There are two-hundred missions in the game overall, half of which are part of the main story and needs to be completed in order to finish the game. The other half are all side-quests. Missions can range from escorting someone, beating up a cheating husband, etc. That's right, you can beat up men who cheat on their wives. This game is the best anti-cheating propaganda I've seen. “Remember boys, if you cheat on your wives/girlfriends a mysterious man in white will come out of nowhere and knock your teeth out!” Missions can also change from their original objective like a simple escort mission turning into a chase or an assassination attempt. Investigating, which was a main part of the previous installment, is no longer as reoccurring throughout in Assassin's Creed II. Do keep in mind that during some assassinations if you're caught it will trigger a game over (unless you stab them very, very quickly.)

At certain parts in the game you can call on a group of NPCs to aid you on your mission. These NPCs range from courtesans, mercenaries, and thieves which can be used to fight off enemy guards, distract them, or lure them away so you can make it past unseen. The game also introduces a day and night cycle. Wow, this game really is the Gold/Silver of the Assassin's Creed franchise.

Keep an eye out on your health bar because if it gets too low you'll need to see a doctor. I'm not being cute, you actually will need to go to a street-side doctor for treatment, or buy medicine for use which becomes available later down the road. Also, beware of white stuff (that came out wrong) like all the white lines in the background of the cover box? These represent the simulation you're in and are meant to keep you where you're supposed to go until that area is unlocked. If you enter an area where the white lines are present, that can trigger a game over.
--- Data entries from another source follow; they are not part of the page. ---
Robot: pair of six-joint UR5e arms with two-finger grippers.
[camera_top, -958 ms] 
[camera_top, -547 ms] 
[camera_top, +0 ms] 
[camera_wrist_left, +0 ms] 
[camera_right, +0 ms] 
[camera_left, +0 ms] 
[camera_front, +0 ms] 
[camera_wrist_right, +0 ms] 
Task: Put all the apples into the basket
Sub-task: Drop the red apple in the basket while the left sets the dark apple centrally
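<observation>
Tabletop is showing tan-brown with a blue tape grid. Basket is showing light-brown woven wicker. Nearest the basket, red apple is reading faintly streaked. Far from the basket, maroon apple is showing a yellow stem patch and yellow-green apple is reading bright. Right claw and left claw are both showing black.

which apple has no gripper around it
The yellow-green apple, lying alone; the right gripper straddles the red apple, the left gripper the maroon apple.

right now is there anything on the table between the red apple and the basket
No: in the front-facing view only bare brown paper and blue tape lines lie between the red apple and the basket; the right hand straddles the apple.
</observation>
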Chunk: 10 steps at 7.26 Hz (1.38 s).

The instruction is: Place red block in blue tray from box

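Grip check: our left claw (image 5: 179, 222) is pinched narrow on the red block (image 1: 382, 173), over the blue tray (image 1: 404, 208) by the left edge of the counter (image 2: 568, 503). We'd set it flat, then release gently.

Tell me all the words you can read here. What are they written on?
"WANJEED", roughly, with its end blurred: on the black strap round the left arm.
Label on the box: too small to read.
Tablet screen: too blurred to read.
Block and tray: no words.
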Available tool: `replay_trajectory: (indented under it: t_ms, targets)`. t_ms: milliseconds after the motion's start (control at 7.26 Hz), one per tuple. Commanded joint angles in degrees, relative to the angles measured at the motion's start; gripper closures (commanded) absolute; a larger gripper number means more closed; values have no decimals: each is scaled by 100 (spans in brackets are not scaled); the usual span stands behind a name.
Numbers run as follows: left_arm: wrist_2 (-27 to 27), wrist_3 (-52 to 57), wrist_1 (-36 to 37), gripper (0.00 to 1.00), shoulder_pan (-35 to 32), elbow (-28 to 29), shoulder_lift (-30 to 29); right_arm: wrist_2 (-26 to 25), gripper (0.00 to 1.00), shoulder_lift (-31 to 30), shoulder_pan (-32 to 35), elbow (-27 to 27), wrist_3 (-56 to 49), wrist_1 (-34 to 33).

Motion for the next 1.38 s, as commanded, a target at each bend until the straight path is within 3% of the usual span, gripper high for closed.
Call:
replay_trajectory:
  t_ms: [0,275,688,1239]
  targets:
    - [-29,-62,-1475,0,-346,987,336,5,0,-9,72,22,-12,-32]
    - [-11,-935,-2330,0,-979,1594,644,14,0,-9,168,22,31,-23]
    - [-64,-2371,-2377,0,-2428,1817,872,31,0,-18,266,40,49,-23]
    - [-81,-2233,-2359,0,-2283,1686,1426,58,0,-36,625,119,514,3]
While I'm on your ancestor's memories I should probably take this time to explain how all of this is even possible.

In the game is a device called the Animus, it's a virtual reality simulator created by Abstergo to render genetic memories into three dimensional imagery and bring a whole new meaning to “retracing your steps.” The Assassin Order get their hands on their own version of the device, an updated version called the Animus 2.0 and for spoilers sake I won't go much further than that. Think of it like The Matrix (History Edition) and if you're anything like me you're going to find following the story just as hard as The Matrix. What I get for starting with II.

Assassin's Creed II is such a step up from the original game that I would recommend playing the first one just so you can further appreciate all the second game has to offer. The gameplay is more dynamic and less repetitive and the voice acting and use of history is fantastic making everyone and thing (whether they're really part of history or not) feel very real. I'm not saying those last two things weren't in the first game since I never played it, I'm just saying. If you enjoy action, adventure, stealth, history, running around like a monkey, and an open-world environment to explore then this game is just what the street-side doctor ordered. If you're not interested in any of those things then you'd be better off just skipping it entirely.